Problem — Please copy out every line of the data word for word.

Source material —
========
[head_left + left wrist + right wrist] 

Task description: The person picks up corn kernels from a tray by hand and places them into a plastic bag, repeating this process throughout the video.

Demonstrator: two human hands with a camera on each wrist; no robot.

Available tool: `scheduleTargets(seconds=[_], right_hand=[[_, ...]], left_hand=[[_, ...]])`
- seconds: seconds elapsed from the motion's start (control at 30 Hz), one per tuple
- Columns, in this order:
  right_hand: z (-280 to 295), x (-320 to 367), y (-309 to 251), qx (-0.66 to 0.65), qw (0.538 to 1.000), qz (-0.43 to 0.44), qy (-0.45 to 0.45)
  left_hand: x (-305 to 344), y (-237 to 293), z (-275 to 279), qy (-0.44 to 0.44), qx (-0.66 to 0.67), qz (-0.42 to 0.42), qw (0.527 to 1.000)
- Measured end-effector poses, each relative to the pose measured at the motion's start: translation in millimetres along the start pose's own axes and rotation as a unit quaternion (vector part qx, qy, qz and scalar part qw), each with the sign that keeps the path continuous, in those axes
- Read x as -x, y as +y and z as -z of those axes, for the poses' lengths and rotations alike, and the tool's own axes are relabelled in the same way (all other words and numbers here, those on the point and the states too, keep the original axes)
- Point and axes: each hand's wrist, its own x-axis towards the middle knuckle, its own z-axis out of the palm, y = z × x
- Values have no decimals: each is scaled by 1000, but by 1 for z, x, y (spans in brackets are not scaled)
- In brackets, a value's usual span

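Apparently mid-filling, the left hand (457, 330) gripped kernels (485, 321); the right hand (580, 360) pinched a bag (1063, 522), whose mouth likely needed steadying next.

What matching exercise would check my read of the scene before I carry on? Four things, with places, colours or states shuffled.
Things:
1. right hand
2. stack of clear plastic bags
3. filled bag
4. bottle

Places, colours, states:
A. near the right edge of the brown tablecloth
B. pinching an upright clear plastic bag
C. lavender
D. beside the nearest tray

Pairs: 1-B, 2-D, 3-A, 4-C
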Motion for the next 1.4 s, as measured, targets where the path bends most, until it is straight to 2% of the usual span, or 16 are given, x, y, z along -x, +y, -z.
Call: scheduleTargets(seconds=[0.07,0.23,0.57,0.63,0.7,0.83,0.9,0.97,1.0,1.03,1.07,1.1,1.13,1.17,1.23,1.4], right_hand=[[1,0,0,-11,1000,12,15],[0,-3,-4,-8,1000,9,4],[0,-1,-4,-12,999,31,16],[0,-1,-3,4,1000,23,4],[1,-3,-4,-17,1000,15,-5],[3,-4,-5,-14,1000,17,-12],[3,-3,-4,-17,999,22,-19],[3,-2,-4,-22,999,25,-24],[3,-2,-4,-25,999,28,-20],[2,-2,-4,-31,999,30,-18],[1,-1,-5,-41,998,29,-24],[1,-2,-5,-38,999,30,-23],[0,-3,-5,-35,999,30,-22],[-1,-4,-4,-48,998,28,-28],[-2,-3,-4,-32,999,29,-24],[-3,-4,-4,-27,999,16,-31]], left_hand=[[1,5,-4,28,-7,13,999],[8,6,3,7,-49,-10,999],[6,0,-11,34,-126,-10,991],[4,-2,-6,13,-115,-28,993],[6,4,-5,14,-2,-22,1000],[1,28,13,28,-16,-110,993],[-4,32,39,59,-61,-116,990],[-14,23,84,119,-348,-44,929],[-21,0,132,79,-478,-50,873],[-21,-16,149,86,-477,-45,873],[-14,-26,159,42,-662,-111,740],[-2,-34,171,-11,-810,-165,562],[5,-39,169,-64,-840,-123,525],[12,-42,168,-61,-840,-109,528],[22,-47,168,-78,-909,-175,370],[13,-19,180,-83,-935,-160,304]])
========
Task solution —
[head_left + left wrist + right wrist] 

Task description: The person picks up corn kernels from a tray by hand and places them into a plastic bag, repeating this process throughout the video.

Demonstrator: two human hands with a camera on each wrist; no robot.

Available tool: `scheduleTargets(seconds=[_], right_hand=[[_, ...]], left_hand=[[_, ...]])`
- seconds: seconds elapsed from the motion's start (control at 30 Hz), one per tuple
- Columns, in this order:
  right_hand: z (-280 to 295), x (-320 to 367), y (-309 to 251), qx (-0.66 to 0.65), qw (0.538 to 1.000), qz (-0.43 to 0.44), qy (-0.45 to 0.45)
  left_hand: x (-305 to 344), y (-237 to 293), z (-275 to 279), qy (-0.44 to 0.44), qx (-0.66 to 0.67), qz (-0.42 to 0.42), qw (0.527 to 1.000)
- Measured end-effector poses, each relative to the pose measured at the motion's start: translation in millimetres along the start pose's own axes and rotation as a unit quaternion (vector part qx, qy, qz and scalar part qw), each with the sign that keeps the path continuous, in those axes
- Read x as -x, y as +y and z as -z of those axes, for the poses' lengths and rotations alike, and the tool's own axes are relabelled in the same way (all other words and numbers here, those on the point and the states too, keep the original axes)
- Point and axes: each hand's wrist, its own x-axis towards the middle knuckle, its own z-axis out of the palm, y = z × x
- Values have no decimals: each is scaled by 1000, but by 1 for z, x, y (spans in brackets are not scaled)
- In brackets, a value's usual span

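Apparently mid-filling, the left hand (457, 330) gripped kernels (485, 321); the right hand (580, 360) pinched a bag (1063, 522), whose mouth likely needed steadying next.

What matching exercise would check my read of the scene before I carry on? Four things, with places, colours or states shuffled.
Things:
1. right hand
2. stack of clear plastic bags
3. filled bag
4. bottle

Places, colours, states:
A. near the right edge of the brown tablecloth
B. pinching an upright clear plastic bag
C. lavender
D. beside the nearest tray

Pairs: 1-B, 2-D, 3-A, 4-C
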Motion for the next 1.4 s, as measured, targets where the path bends most, until it is straight to 2% of the usual span, or 16 are given, x, y, z along -x, +y, -z.
Call: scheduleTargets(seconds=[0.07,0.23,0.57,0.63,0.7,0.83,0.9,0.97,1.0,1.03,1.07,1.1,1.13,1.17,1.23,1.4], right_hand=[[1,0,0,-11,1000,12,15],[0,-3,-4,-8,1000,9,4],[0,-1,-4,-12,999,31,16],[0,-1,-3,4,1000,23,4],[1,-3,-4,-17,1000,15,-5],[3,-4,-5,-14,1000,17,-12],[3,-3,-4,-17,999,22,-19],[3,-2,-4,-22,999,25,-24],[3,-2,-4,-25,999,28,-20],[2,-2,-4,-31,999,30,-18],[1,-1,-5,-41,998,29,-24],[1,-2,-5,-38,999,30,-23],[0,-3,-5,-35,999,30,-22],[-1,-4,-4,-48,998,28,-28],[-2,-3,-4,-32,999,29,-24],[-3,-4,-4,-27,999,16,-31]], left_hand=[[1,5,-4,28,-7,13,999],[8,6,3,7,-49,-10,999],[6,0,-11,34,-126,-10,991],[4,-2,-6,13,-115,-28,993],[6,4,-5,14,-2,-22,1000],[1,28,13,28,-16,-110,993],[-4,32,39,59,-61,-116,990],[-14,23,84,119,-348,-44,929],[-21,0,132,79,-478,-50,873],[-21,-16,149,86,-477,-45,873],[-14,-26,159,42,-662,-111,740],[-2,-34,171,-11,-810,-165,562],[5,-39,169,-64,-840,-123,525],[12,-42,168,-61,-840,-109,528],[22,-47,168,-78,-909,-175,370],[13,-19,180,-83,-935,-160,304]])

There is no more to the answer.